Alma specifically is a company I have real personal history with that predates any sponsorship conversation that we had. And I know that there is a lot going on. I’m filming this episode on June 1st, 2026. I know there’s a lot going on about that currently with some reimbursement changes. I’m gonna talk about that in a second. But I want to tell you at least what my experience was when I was with them in this was the summer through winter of 2022.
So I left my private or I left my student counseling job in June 2022. And I, you know, was chasing the thing that everyone said I should chase, which was a private pay practice, right? Maybe do some super bills, but definitely don’t do in network. That is so hard to do. And for work trying to build my practice while working a 45, 50 hour a week job.
while paying a mortgage, while having to afford life and pay my student loans and credit card bills and stuff like that. I just didn’t have the mental capacity. I didn’t have the financial ability to think about, well, what would it look like if I credentialed myself and filled out this 50-page application and waited with the best paying insurance panel? What I heard in Oregon was where I was living at the time. They were like, yeah, it might take like six months.
To get credentialed with this company. I was like, I don’t want to wait six months. I need clients now. And I had maybe somewhere between three and five private pay clients on my caseload that were ranging between like $85 to maybe at that point $125 an hour, which again, fantastic. I was super excited about, but also wasn’t enough. It wasn’t where I wanted to be. I was setting my rate lower because I wanted clients. So
I had a friend of a friend reach out to me who was in private practice and she was like, here’s this company, Alma, that I use. ⁓ here’s what I love about it, here’s what I recommend really, you know, why I recommend giving it a try. And so I did. I ultimately signed up with them. They completely took over my credentialing process. And again, for someone who was super overwhelmed by simultaneously trying to figure out how to market myself and set up my systems and understand my niche and website and show up for my clients.
Not having to also navigate credentialing on my own was genuinely significant. Right. I know obviously you have to pay a monthly or an annual fee to be a part of their platform, but it was more financially accessible for me to do that than to pay someone to do it for me. And how do I know even who to trust of how to pay someone to do that for me? So signing up with Alma back then gave me a foothold. Being an in-network therapist with even one insurance panel.

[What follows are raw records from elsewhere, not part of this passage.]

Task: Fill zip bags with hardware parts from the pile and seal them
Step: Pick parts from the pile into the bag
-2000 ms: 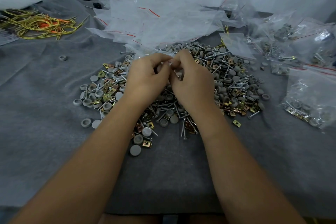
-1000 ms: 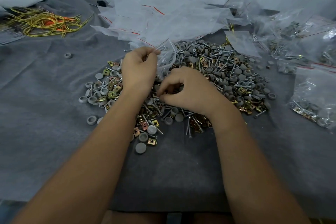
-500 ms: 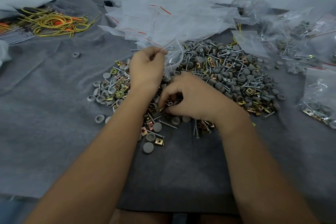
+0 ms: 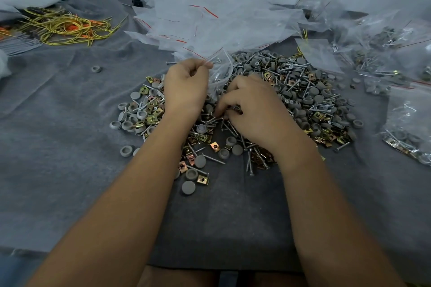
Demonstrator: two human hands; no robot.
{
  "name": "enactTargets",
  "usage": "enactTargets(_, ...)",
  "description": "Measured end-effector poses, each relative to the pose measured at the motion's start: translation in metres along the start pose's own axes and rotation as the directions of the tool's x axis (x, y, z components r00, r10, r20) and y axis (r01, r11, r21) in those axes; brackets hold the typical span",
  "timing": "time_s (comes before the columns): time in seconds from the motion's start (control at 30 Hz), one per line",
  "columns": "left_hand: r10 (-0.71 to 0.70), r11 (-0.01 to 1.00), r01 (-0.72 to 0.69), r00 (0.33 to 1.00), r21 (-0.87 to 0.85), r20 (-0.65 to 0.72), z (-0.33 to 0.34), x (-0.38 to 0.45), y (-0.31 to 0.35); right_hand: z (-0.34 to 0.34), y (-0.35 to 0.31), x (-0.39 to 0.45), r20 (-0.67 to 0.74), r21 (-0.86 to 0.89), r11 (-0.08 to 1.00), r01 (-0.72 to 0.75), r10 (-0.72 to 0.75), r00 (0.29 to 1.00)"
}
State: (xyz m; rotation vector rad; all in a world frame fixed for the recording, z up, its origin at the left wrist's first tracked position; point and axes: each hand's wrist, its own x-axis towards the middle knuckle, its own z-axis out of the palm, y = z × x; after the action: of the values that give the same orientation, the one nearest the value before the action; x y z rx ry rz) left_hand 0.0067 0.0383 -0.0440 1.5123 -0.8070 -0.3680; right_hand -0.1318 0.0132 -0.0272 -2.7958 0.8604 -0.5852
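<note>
A wide pile of hardware parts (image 4: 303,100) lies on the grey cloth: screws, grey round caps and brass-coloured clips. My left hand (image 4: 185,87) pinches the top edge of a small clear zip bag (image 4: 220,70), which hangs with its mouth held apart above the pile. My right hand (image 4: 254,109) is down in the pile just right of the bag, its fingertips curled around a few screws. What lies under my right palm is hidden.
A heap of empty clear zip bags (image 4: 210,23) lies behind the pile. Filled bags (image 4: 410,128) sit along the right side. Yellow and orange wires (image 4: 63,27) lie at the far left. A lone grey cap (image 4: 96,69) rests left of the pile.
Two seconds ago both hands were together at the bag's mouth. My right hand has since dropped into the pile and gathers screws, while my left keeps holding the bag up.
</note>
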Motion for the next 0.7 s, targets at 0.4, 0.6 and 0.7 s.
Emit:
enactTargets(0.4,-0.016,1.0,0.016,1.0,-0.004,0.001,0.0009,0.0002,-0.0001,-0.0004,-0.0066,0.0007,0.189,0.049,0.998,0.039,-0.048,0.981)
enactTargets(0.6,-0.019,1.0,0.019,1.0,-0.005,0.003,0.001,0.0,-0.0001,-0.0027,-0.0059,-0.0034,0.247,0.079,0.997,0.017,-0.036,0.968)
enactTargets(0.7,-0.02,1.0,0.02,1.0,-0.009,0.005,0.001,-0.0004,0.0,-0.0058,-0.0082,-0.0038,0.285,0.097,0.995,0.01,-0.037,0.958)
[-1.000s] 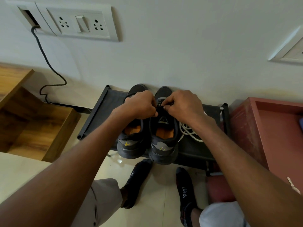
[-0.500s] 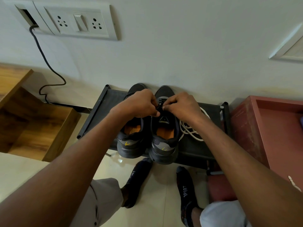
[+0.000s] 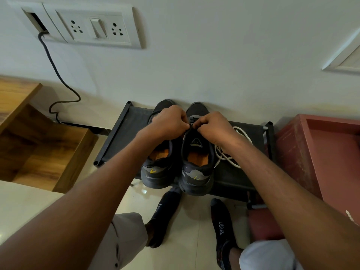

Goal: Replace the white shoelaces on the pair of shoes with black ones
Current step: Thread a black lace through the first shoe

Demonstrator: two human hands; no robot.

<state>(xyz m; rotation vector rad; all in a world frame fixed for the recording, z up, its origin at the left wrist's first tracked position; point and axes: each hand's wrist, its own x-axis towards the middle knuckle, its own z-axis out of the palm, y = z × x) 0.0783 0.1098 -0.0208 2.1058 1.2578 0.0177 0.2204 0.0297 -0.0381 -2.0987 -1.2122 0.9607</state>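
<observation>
Two dark grey shoes with orange insoles stand side by side on a low black shoe rack point(image 3: 116, 133), toes to the wall: the left shoe point(image 3: 157, 168) and the right shoe point(image 3: 196, 172). My left hand point(image 3: 169, 123) and my right hand point(image 3: 212, 127) meet over the right shoe's upper eyelets, each pinching the black lace point(image 3: 191, 124) with curled fingers. Most of the black lace is hidden under my hands. Loose white laces point(image 3: 229, 154) lie in a heap on the rack to the right of the shoes.
A red wooden box point(image 3: 327, 162) stands at the right, a wooden shelf unit point(image 3: 39, 152) at the left. A black cable point(image 3: 56, 75) runs down the wall from a socket panel point(image 3: 93, 28). My socked feet point(image 3: 163, 215) are on the tiled floor before the rack.
Both hands have edged slightly closer together over the right shoe's tongue; the shoes and the white laces lie as before.
</observation>
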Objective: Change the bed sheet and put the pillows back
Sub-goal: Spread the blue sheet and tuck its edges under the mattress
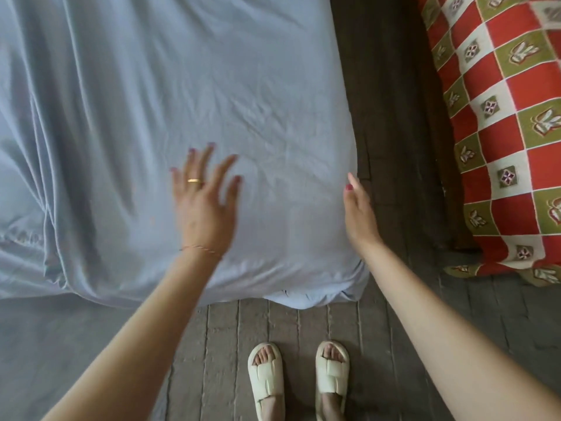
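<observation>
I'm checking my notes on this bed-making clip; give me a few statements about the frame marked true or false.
1. The left hand lies with fingers spread on the light blue sheet. True.
2. The right hand grips a pillow. False: it is open at the mattress corner's edge.
3. A red, green and white checked cover lies to the right. True.
4. The person is barefoot. False: they wear pale slippers.
</observation>
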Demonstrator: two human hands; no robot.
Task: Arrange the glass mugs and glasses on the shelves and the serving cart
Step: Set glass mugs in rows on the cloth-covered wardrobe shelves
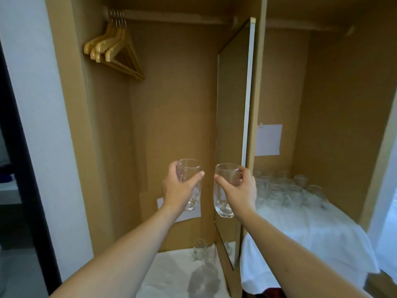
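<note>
1. The left hand (179, 190) holds a tall clear drinking glass (191, 186) just left of the clear glass mug (225, 190) held by the right hand (241, 189).
2. Pale wooden clothes hangers (113, 49) hang upper left, inside the brown wardrobe's left compartment (171, 104).
3. A cluster of clear glassware (283, 188) stands on the white cloth-covered shelf (311, 237) in the right compartment.
4. Two small clear glasses (200, 250) stand below the hands.

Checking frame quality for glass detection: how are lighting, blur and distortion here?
Head view: dim, warm light; wide-angle bending of the wardrobe edges; both held glasses, left and right, are fairly sharp; the cluster of glasses on the white cloth is soft and low-contrast.
</note>
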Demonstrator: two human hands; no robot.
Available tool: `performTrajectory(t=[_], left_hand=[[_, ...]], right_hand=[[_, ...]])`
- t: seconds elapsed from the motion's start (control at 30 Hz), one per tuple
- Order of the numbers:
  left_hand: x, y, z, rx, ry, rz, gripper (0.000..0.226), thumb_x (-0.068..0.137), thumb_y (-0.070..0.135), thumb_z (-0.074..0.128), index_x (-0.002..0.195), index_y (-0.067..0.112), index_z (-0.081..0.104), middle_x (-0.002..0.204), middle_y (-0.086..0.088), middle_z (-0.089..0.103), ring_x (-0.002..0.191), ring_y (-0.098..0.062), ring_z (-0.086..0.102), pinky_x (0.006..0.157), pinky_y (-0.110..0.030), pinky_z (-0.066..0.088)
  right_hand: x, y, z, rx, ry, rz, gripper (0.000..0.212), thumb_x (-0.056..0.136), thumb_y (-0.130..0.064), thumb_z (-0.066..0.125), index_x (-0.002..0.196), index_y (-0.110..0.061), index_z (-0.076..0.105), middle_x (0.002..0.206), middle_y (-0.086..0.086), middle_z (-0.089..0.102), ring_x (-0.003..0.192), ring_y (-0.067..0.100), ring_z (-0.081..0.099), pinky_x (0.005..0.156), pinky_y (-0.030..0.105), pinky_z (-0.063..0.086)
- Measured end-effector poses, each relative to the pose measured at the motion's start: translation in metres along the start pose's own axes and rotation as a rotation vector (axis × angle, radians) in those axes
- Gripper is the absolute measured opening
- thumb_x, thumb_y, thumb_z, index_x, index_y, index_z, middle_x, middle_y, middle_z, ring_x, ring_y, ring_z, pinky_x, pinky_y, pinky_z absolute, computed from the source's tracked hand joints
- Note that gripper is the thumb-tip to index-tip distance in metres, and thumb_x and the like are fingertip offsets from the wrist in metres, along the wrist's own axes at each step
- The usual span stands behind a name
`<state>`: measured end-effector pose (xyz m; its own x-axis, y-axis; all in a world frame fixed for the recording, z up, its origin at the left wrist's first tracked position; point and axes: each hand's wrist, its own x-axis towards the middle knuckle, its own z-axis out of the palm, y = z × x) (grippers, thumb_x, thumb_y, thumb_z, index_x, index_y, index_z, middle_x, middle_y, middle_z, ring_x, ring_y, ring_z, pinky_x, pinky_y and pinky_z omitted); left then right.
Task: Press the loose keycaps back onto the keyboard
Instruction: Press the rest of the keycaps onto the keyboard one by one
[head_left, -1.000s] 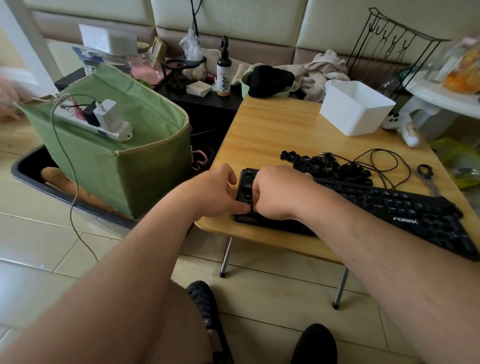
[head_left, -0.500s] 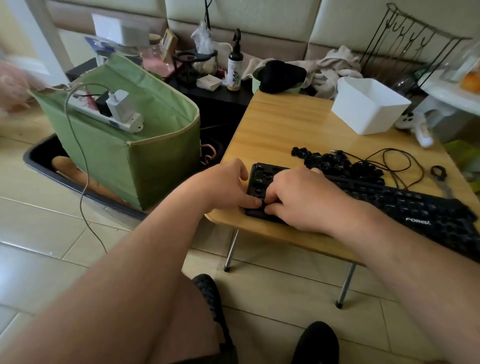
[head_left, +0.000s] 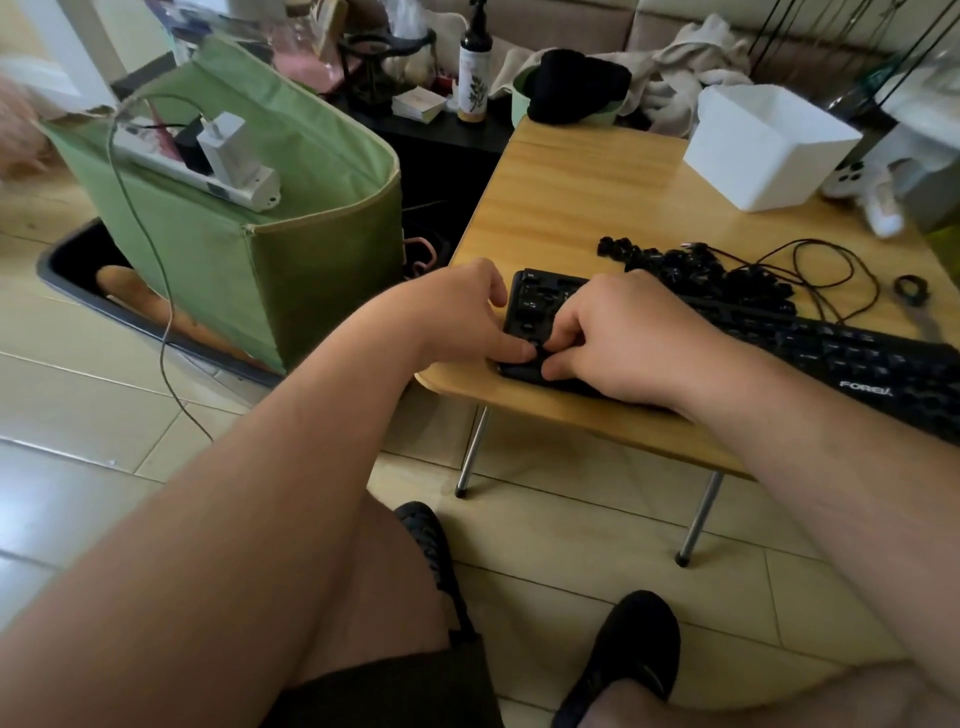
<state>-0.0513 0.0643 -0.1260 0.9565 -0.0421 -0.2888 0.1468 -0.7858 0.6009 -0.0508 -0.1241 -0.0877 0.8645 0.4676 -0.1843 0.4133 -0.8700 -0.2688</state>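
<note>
Keyboard (head_left: 810, 348) lies along the near edge of the wooden table (head_left: 571, 197), its left end close to the table's 7 o'clock corner. Left hand (head_left: 457, 317) presses a straight forefinger on that end. Right hand (head_left: 623, 332) is curled over the keys; whether it grasps anything cannot be told. Loose keycaps (head_left: 696, 270) are heaped at the keyboard's 12 o'clock; bare tabletop lies beyond, toward the white bin (head_left: 769, 145).

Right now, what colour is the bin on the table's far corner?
White: the bin shows plainly in the head view.
</note>
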Motion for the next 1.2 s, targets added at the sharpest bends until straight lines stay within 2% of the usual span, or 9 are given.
performTrajectory(t=[0.2,0.33,0.57,0.67,0.77,0.83,0.93,1.07,1.2], left_hand=[[0.000,0.000,0.001,0.032,0.016,0.018,0.063,0.076,0.053,0.087,0.120,0.029,0.050,0.102,0.008,0.067,0.093,-0.015,0.064,0.079,-0.037,0.054],[0.001,0.000,0.000,0.053,0.014,0.018,0.065,0.074,0.057,0.086,0.121,0.031,0.050,0.106,0.008,0.066,0.094,-0.016,0.062,0.073,-0.036,0.048],[-0.001,0.002,0.000,0.058,0.003,0.032,0.066,0.075,0.053,0.087,0.123,0.027,0.050,0.105,0.008,0.063,0.093,-0.013,0.060,0.074,-0.034,0.047],[-0.002,0.002,0.000,0.042,0.000,0.021,0.066,0.075,0.052,0.088,0.123,0.027,0.050,0.105,0.007,0.064,0.096,-0.014,0.060,0.082,-0.037,0.051],[-0.001,0.002,0.001,0.014,-0.011,0.006,0.066,0.074,0.051,0.089,0.122,0.028,0.051,0.106,0.006,0.067,0.097,-0.016,0.063,0.088,-0.039,0.054],[-0.001,0.002,0.001,0.002,-0.006,-0.006,0.067,0.072,0.051,0.090,0.122,0.029,0.051,0.107,0.005,0.067,0.098,-0.018,0.063,0.089,-0.041,0.054],[-0.001,0.003,0.001,-0.007,-0.003,-0.013,0.067,0.070,0.053,0.091,0.119,0.031,0.052,0.108,0.004,0.068,0.100,-0.020,0.064,0.090,-0.043,0.055],[0.001,0.002,0.001,-0.023,-0.011,-0.019,0.065,0.070,0.053,0.091,0.117,0.032,0.052,0.108,0.004,0.068,0.100,-0.020,0.064,0.085,-0.041,0.054],[0.000,0.002,0.000,-0.039,-0.031,0.012,0.053,0.075,0.050,0.089,0.112,0.033,0.055,0.101,0.004,0.070,0.092,-0.018,0.064,0.076,-0.037,0.050]], right_hand=[[0.007,-0.025,-0.007,-0.308,-0.017,-0.011,0.020,0.085,-0.031,0.083,0.079,-0.024,0.066,0.080,-0.001,0.061,0.082,0.025,0.060,0.075,0.039,0.056],[0.012,-0.038,-0.010,-0.454,-0.052,-0.001,0.042,0.087,-0.032,0.082,0.071,-0.026,0.044,0.079,-0.001,0.047,0.081,0.026,0.050,0.072,0.040,0.040],[0.016,-0.038,-0.015,-0.506,-0.109,-0.021,0.040,0.082,-0.049,0.082,0.075,-0.028,0.049,0.081,-0.004,0.047,0.082,0.023,0.048,0.076,0.040,0.040],[0.019,-0.028,-0.017,-0.423,-0.130,-0.032,0.033,0.078,-0.052,0.084,0.072,-0.029,0.062,0.079,-0.007,0.058,0.074,0.016,0.053,0.069,0.036,0.046],[0.015,-0.012,-0.013,-0.265,-0.115,-0.028,0.026,0.075,-0.053,0.086,0.075,-0.031,0.071,0.080,-0.011,0.066,0.085,0.017,0.061,0.077,0.040,0.056],[0.010,0.000,-0.008,-0.142,-0.078,-0.039,0.021,0.077,-0.052,0.086,0.085,-0.034,0.076,0.085,-0.015,0.068,0.091,0.014,0.062,0.083,0.040,0.056],[-0.002,0.016,0.000,0.058,-0.040,-0.039,0.013,0.087,-0.044,0.080,0.098,-0.038,0.080,0.095,-0.023,0.069,0.094,0.002,0.062,0.083,0.028,0.049],[-0.012,0.031,0.015,0.252,0.176,-0.013,0.011,0.095,-0.032,0.073,0.103,-0.038,0.079,0.100,-0.022,0.069,0.098,0.002,0.060,0.089,0.024,0.044],[-0.019,0.038,0.028,0.326,0.363,-0.031,0.013,0.095,-0.027,0.074,0.103,-0.035,0.079,0.096,-0.022,0.064,0.089,-0.003,0.056,0.078,0.012,0.039]])
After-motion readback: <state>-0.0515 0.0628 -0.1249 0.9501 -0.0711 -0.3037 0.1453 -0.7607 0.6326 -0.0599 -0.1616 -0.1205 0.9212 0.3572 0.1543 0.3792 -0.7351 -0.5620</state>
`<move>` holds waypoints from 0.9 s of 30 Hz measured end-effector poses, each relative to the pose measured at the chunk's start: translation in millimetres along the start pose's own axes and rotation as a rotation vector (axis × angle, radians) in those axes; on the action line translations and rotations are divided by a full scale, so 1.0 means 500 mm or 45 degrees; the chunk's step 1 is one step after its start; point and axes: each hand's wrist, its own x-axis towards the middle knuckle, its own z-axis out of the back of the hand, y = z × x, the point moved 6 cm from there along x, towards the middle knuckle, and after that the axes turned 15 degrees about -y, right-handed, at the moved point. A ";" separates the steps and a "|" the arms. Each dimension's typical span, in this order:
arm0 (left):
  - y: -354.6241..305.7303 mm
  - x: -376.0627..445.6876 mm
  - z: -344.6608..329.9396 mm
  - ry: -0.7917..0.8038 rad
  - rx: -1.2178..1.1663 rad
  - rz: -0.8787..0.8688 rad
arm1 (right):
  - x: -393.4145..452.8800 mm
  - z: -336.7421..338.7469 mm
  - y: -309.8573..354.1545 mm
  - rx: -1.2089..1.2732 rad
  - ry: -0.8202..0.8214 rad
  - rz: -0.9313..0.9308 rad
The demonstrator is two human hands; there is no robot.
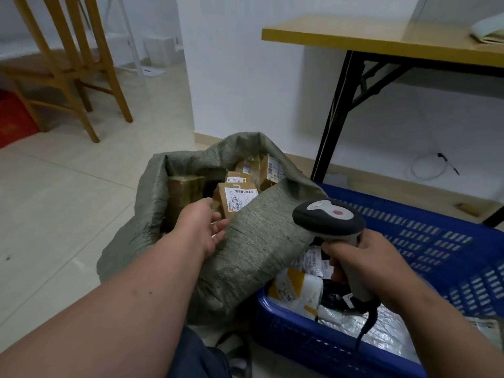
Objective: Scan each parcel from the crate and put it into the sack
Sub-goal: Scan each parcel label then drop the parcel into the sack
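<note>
The left hand (203, 227) reaches into the mouth of the green sack (245, 249), fingers loosely spread; whether they touch the labelled box (236, 199) inside is unclear. Right of the sack, the right hand (365, 264) grips the scanner (330, 222) above the blue crate (436, 241), where white parcels (297, 289) lie.

The sack (245, 249) is coarse woven plastic cloth, matt grey-green, and the parcels (237, 199) inside it are brown cardboard with glossy tape and white paper labels. The crate (436, 241) is smooth blue slotted plastic holding crinkled, faintly shiny poly mailers (297, 290). The scanner (330, 216) is matt grey plastic; the chair (68, 64) is varnished wood, and the floor (68, 200) is smooth pale tile.
</note>
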 end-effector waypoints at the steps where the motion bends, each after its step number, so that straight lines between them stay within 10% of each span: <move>1: 0.000 -0.008 -0.008 0.006 0.041 -0.046 | -0.002 0.009 -0.004 -0.004 -0.012 -0.008; 20: 0.180 -0.293 -0.341 0.592 0.691 -0.927 | -0.018 0.357 -0.281 0.182 -0.649 -0.475; 27: 0.360 -0.308 -0.456 0.879 1.155 -0.902 | 0.022 0.442 -0.354 0.303 -0.721 -0.590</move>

meant I could respond to those in search of a therapist posts in Facebook groups and listserves. I could say, I take that insurance. And that sounds small, but it really wasn’t. Those early clients gave me confidence in my clinical work, in my marketing, in myself as someone who could actually build something. But it was not my plan forever to be in network. And this was something I did also very, very strategically.
I signed up with Alma because I knew I had heard horror stories of people trying to de-panel with insurances that they were independently credentialing with, and it taking forever, or having some weird loopholes, or just still trying to maintain some kind of control over you. And what I had heard from that friend of a friend was: yeah, if you ever want to get off Alma, it’s just as simple as like you toggle some stuff off and you tell them, stop promoting me and you know, decredential me with these. And so
I got maybe, I think in total, like four-ish people, ⁓ not even reached out through the OMA platform, but I think I had four people who started with me because of being in network with one of their panels. But then my private pay practice was really kicking off. I had maybe like anywhere between 15 to 22 clients a week at that point. And so I was feeling pretty confident that, all right, being in network with this one panel.
Did what it did for me. It helped float a little bit of my financials. It helped me get more confident to raise my rate. It helped buy me some time so that I could go all in on private pay. And when I was ready to go all in, depaneling through Alma was easy, which again, if you’ve heard the horror stories of trying to depanel when you’ve credentialed individually, that is a huge deal. Now, do I think Alma is perfect? No.
Do I think you should take my word for it because they sponsor some of my content? Absolutely not. Go do your own research. Talk to therapists who are currently members. Read the fine print of anything you’re considering joining. But here’s why I bring them up as a data point in this broader conversation. Their reimbursement rates are negotiated to be closer to what you’d actually charge yourself in private practice. For me in my area.
They were, for what my rates were at the time, they were significantly higher. They were like $60 more an hour than I was making. Nowadays, it’s significantly different, but because I’ve raised my rates over time. But this is a fundamentally different model than platforms who are paying therapists $30 an hour and maybe benefits that you have to work really hard to get or metrics you have to work for in order to get a raise. It’s not the same category of thing, and I think that really matters.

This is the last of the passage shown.